■ **Goal of the exercise**:
Among the entries, find the lines with the string "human" and report them.

[Opening Input data section]

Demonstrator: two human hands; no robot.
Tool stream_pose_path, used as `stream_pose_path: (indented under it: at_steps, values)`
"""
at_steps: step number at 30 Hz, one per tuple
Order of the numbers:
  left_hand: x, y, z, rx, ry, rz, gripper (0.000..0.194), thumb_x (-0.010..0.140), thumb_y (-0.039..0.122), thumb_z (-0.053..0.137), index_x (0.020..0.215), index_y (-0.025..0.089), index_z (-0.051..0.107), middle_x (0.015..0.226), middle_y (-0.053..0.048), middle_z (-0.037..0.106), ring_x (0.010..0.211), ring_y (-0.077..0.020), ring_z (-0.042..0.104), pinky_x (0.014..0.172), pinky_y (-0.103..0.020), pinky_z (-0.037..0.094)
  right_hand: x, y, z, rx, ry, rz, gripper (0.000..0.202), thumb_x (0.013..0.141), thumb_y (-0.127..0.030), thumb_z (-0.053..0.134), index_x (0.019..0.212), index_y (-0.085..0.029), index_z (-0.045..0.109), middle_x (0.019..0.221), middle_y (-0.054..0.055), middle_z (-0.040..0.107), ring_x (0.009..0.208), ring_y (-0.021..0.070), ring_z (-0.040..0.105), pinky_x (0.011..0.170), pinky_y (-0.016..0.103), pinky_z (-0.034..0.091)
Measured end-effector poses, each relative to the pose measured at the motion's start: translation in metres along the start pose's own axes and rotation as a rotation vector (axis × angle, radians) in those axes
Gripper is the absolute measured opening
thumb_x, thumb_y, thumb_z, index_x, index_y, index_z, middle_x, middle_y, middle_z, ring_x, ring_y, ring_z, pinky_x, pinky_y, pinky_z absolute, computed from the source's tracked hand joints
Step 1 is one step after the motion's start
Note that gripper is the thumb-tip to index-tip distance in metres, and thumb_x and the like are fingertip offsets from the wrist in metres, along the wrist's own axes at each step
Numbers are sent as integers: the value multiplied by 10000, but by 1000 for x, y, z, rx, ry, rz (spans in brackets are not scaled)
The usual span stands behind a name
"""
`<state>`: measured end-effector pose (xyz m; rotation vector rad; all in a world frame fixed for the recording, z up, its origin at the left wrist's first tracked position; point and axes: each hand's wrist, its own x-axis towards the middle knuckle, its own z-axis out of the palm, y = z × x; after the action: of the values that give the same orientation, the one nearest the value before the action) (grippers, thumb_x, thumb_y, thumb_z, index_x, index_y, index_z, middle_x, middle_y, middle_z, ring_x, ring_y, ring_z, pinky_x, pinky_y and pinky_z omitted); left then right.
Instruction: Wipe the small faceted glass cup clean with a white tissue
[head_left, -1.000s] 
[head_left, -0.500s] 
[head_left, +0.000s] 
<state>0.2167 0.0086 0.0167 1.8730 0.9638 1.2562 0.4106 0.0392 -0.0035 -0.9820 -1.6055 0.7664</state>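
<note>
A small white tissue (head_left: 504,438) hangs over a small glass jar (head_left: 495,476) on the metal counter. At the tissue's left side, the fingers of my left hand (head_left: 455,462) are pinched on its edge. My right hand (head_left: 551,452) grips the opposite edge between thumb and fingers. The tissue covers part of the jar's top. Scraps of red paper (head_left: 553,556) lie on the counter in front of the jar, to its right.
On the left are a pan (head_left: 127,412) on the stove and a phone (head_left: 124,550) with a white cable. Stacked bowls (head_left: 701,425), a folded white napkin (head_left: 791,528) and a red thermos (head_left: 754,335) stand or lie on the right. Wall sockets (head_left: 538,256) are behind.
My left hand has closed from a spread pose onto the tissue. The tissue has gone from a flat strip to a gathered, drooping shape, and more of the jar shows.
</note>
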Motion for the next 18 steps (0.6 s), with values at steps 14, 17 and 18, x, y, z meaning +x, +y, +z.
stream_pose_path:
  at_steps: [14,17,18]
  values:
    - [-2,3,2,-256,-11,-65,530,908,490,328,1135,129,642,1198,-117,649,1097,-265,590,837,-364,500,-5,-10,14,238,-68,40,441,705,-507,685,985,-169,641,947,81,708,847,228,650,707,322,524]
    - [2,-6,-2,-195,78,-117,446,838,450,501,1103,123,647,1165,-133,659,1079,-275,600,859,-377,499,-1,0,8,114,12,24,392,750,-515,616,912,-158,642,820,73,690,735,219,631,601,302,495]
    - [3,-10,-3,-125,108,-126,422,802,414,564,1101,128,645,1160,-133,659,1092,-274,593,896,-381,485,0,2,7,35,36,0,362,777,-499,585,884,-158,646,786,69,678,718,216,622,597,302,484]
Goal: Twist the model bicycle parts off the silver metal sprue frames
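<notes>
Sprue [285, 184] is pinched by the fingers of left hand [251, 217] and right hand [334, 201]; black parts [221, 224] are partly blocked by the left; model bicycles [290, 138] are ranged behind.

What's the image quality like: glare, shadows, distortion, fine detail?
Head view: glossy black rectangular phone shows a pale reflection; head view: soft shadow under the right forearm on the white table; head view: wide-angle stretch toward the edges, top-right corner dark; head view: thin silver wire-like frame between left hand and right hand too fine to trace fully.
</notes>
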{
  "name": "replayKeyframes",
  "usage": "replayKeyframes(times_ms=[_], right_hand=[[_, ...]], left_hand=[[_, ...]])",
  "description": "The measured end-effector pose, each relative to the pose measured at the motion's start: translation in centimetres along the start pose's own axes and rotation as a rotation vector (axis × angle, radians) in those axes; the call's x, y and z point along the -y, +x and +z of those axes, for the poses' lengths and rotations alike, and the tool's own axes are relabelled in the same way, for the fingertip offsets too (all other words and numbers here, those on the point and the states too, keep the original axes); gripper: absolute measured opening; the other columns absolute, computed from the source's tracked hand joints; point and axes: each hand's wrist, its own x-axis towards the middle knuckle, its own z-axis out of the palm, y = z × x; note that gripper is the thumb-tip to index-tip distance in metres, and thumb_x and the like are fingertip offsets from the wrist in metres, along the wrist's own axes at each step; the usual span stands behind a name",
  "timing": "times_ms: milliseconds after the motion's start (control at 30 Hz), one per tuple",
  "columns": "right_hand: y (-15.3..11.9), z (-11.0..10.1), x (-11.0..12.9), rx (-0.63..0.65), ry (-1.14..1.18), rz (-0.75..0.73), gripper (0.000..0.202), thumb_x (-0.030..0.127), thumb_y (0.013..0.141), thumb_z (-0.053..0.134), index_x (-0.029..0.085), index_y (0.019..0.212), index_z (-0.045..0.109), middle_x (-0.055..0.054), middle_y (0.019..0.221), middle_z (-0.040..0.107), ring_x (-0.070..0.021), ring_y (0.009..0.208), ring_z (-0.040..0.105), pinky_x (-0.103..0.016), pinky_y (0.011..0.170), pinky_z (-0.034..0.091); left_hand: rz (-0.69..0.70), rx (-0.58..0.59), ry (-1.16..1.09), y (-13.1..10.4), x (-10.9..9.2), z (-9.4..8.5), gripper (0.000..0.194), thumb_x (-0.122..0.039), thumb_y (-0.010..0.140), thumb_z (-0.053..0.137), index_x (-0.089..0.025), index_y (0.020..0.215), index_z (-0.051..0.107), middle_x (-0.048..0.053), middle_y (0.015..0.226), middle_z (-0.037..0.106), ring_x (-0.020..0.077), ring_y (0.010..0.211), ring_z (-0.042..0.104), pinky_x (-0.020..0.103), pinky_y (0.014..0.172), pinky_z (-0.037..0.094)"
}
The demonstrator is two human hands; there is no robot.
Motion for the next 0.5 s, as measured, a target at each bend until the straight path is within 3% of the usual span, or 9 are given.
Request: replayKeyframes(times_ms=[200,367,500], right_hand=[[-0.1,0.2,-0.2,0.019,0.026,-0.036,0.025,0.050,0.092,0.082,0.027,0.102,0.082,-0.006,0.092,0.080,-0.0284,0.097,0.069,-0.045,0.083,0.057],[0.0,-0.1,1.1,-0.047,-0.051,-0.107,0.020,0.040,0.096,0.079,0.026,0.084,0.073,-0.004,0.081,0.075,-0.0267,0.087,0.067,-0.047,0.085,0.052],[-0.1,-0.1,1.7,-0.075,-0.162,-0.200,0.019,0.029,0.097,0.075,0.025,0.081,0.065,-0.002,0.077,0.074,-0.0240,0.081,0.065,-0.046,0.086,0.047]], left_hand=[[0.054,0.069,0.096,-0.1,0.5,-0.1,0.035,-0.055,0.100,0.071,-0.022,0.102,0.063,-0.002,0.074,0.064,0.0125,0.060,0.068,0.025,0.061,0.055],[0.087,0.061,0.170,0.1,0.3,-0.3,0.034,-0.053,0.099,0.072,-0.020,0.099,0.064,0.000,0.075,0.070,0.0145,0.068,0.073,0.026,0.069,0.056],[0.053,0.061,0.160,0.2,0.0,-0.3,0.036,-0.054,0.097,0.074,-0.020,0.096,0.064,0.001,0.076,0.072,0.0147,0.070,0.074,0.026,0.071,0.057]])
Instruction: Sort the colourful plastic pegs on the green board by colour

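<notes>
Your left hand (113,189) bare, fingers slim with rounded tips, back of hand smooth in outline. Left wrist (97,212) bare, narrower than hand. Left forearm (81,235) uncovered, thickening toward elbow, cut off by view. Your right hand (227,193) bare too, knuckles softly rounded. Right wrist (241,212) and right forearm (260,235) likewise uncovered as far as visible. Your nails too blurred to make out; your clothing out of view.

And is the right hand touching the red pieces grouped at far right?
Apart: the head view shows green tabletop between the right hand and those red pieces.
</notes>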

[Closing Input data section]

■ **Response to this exercise**:
Demonstrator: two human hands; no robot.
The demonstrator is two human hands; there is no robot.

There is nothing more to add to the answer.